Fytolab vient de fêter son dixième anniversaire. Ce laboratoire flamand, agréé par l’AFSCA (l’équivalent belge de la DGCCRF) notamment pour la détection de résidus sur végétaux et la recherche de mycotoxines, a été fondé en juillet 2001 à Gand. Sa création fait suite à la crise sanitaire de la dioxine survenue en Belgique en 1999. Ce sont des producteurs de champignons de la criée REO de Roulers qui ont incité à l’époque les responsables du cadran belge à créer ce laboratoire sous forme coopérative en associant la province flamande ainsi que les coopératives de f&l réunies dans LAVA. Fytolab s’est appuyé dès le départ sur l’expertise du labo de phytopharmacie de l’Université de Gand qui travaillait depuis 1970 sur la recherche des résidus de pesticides. « L’Université de Gand se porte garant du fonctionnement indépendant de notre labo », rappelait Paul Demyttenaere, président de Fytolab et directeur de REO. Cette singularité a permis « de jeter des passerelles entre la recherche et la production » a rappelé Piet Vanthemsche, président du Boerenbond (syndicat agricole) flamand. « Cet outil permet aux clients de Fytolab d’obtenir de formidables garanties et répond aux souhaits de ceux qui veulent aller plus loin que les normes de sécurité alimentaire, notamment pour des raisons commerciales », ajoutait le président du Boerenbond. « Dans l’avenir, nos résultats seront assortis de plus de conseils.
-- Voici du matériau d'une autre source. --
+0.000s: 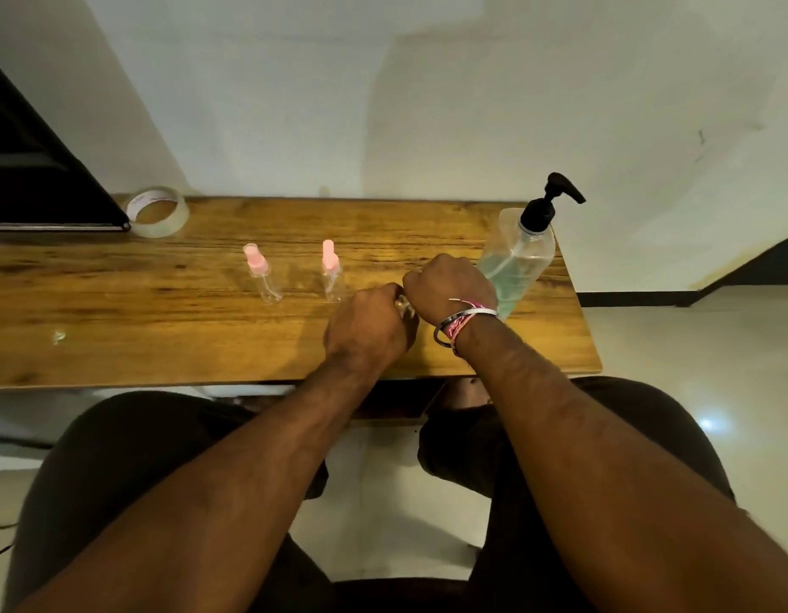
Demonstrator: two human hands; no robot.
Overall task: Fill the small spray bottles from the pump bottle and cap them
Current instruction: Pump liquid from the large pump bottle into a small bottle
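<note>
1. The wooden table (118, 311) runs across the scene, with a white wall behind it and pale floor to its right.
2. A dark panel (34, 170) sits at the far left, its lower edge lying on the table.
3. The pump bottle (522, 254) stands at the far right of the table, clear with greenish liquid and a black pump head, just beyond the right hand.
4. The left hand (368, 325) is curled around a small clear bottle (403, 305), of which only a glimpse shows between the two hands.
5. The right hand (449, 285) is closed in a fist over the top of that bottle; what its fingers pinch is hidden. A silver bangle (454, 320) and pink thread circle the wrist.
6. A roll of clear tape (158, 211) lies at the far left, touching the panel's corner.
7. Two small spray bottles, one left (262, 274) and one right (331, 272), stand capped in pink at mid-table, apart from each other and left of the hands.
</note>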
Car notre expertise dépasse le stade du contrôle et devient le plus souvent un argument de négociation », a expliqué Carine De Clercq, directrice du laboratoire. Fytolab est en train d’essaimer à l’étranger : un laboratoire doit se créer en Colombie, celui de la Bulgarie est opérationnel depuis le début de l’année. « Ce développement international est indispensable pour nous permettre de répartir les coûts mais aussi pour soutenir les efforts de nos clients à l’étranger », a-t-elle ajouté.